Suivez Nous

Affaire d’héritage : Une violence contre les femmes imposée par la coutume

Cyril Verb | | Société

 

La lutte contre les violences faites aux femmes bat son plein. Au sein des communautés rurales, l’un des premiers bourreaux de la femme reste la coutume. Les femmes sont souvent dépourvues des droits successoraux. Au centre-ouest de la Côte d’Ivoire, chez le Bété, les choses sont claires sur le droit à l’héritage: aucune n’hérite. Plantations, maisons et autres réalisations des parents repartent aux mains des frères du défunt.

Une réalité ancrée. « La femme est emmenée à se marier. Elle deviendra membre d’une autre famille », justifie-t-on. Un nouveau mariage est donc une voie pour espérer vivre décemment.

En zones urbaines, ces pratiques peuvent demeurer malgré les lois. La famille risque une déstabilisation quand les conflits post funérailles éclatent.

« En classe de première, ma tutrice par exemple, son mari fut un député-maire au temps d’Houphouët. Quand il est décédé, elle s’est vue contrainte de vendre de l’attiéké pour élever ses enfants. Elle recevait un peu de sous de temps en temps venant du premier fils de son mari. Des aides rares. Son mari avait beaucoup de biens (maisons et autres) », rapporte un cadre témoin d’une scène de dépouillement qui lui est restée gravée.

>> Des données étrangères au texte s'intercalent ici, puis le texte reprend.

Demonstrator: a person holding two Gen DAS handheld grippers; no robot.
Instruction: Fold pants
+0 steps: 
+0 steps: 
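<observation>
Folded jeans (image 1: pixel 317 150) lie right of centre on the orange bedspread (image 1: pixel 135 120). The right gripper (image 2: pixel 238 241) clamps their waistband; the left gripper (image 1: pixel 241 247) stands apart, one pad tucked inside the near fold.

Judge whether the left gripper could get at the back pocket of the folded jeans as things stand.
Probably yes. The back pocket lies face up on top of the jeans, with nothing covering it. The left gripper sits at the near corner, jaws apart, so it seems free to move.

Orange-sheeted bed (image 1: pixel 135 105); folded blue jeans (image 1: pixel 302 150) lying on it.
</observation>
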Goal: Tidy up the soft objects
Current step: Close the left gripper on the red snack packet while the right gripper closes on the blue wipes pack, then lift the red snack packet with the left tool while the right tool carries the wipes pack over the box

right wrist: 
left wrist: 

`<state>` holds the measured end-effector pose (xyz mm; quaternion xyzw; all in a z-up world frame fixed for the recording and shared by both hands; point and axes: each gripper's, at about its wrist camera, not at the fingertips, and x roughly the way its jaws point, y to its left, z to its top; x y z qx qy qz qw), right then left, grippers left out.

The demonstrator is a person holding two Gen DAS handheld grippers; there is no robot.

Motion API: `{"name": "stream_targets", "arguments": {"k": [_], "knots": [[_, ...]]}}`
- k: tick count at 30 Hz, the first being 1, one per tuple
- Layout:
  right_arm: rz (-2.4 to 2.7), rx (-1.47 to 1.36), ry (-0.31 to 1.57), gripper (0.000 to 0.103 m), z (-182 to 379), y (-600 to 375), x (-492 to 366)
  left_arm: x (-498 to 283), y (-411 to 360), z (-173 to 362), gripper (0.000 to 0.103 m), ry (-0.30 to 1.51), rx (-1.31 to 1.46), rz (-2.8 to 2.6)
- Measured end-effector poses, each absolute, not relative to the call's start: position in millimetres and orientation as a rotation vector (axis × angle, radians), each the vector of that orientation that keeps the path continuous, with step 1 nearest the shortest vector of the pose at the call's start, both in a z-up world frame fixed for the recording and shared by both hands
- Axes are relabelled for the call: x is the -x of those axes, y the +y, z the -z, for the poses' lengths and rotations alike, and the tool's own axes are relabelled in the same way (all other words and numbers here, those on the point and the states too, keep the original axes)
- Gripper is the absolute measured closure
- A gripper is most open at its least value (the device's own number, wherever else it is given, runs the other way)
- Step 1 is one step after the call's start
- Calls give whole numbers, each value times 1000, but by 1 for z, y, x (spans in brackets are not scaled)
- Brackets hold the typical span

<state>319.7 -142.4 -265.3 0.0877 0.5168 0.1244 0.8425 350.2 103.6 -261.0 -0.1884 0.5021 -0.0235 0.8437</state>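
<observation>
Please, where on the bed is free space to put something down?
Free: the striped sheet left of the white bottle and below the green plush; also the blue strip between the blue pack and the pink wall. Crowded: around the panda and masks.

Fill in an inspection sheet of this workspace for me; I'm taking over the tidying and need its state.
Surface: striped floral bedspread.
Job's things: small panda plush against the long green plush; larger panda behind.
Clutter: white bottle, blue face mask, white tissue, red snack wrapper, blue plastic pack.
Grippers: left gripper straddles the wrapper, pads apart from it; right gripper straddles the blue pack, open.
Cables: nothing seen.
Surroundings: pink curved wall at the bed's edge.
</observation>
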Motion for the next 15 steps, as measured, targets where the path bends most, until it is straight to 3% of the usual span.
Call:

A cette législation coutumière, s’ajoute les menaces mystiques sur ces veuves. « Du fait des conflits d’intérêts et de la sorcellerie qui rentrent en scène, elle a quitté le domicile pour louer une maison. Soucieuse de protéger ses enfants des autres rivales et des parents du défunt » rajoute-t-il.

Devant cette précarité dans le mariage, qui entremêle dépossession, conflits de polygamie et intimidations psychosociales, la femme en milieu rural comme urbain est sans cesse abusée.

En entreprise publique et privée, les cas de droit de cuissage pour obtenir un stage et un emploi sont légions. Une habitude qui devient une coutume urbaine. Avec des victimes finalement persuadées de fréquenter un passage naturel. « C’est comme ça que ça se passe », un refrain chez plusieurs victimes.

A la source, dans les écoles, les grossesses précoces augmentent. Au cours de l’année scolaire 2016-2017 en Côte d’Ivoire, 4 471 cas ont été enregistrés dans l’enseignement secondaire. Parmi elles, 2 398 ont entre 15 et 18 ans et 1 153 se situent dans l’intervalle 9-14 ans. L’année précédente, 404 cas de grossesses ont été signalés au primaire (CP1 au CM2) contre 512 en 2014-2015.

Selon les statistiques, le plus grand nombre de ces filles ne retrouve pas le chemin de l’école. Sans aucune formation et sans aucune chance de profiter des investissements familiaux après le décès des parents, il ne leur reste que le chemin du mariage ou de la prostitution. « Les temps sont durs. Il faut prendre une femme qui peut aider dans les dépenses de la famille », une autre pression qui s’ajoute.